Most notably, you never even acknowledge the fact that that majority of the sobering statistics you cite are being driven by the explosive growth in Type 2 diabetes around the world. Unfortunately, your failure to acknowledge that simple fact gives readers the mistaken impression that all forms of diabetes can be somehow prevented with exercise and better health habits, which is completely false. Eliminating junk food will do nothing to prevent Type 1 diabetes, which is an autoimmune disease that has no connection to obesity. So far, no major study has been able to prevent its occurrence either, including the recently concluded NIH-sponsored Diabetes Prevention Trials (DPT-1 and DPT-2), both of which failed to prevent Type 1 diabetes from occurring using either injected or oral insulin administration.

Unfortunately, you blew it. Your failure to acknowledge such a critical piece of information (namely, the type of diabetes) makes a mockery of the whole point of National Diabetes Awareness month, as it misleads the public and misrepresents the facts.
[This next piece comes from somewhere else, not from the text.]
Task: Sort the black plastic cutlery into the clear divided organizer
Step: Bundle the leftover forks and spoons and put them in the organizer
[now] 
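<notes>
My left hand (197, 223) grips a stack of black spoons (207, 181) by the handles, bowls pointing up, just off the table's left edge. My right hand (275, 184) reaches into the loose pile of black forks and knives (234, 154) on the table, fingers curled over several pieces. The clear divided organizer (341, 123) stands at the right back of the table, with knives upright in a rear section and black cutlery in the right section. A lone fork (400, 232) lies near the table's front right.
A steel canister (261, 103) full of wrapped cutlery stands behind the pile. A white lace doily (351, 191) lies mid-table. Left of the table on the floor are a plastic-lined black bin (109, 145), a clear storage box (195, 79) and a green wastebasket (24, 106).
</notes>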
That does not help the cause of improving Diabetes Awareness.

Regards, Scott Strumello

The burden is on us to read articles such as these and taking it upon ourselves to correct the authors when they mis-state facts or exclude relevant information. If we want public opinion to support our efforts to fund cure-related research, we must be more vocal in representing ourselves by not permitting misrepresentation of the facts. No one is going to act on our behalf, so we must do it ourselves.

2 comments:

Johnboy said...

Scott, you are right. Since the incidence of T2 is so much higher and can be prevented or at least delayed in many cases through good habits, it hogs the coverage.

I agree that any good awareness-oriented article should at least have one paragraph that briefly covers the difference between the two types to help curb public misperceptions.

Thanks for being such a good and active advocate!

Scott S said...

It is a great pleasure to advocate for all of us, but its also our collective responsibility! Cheers.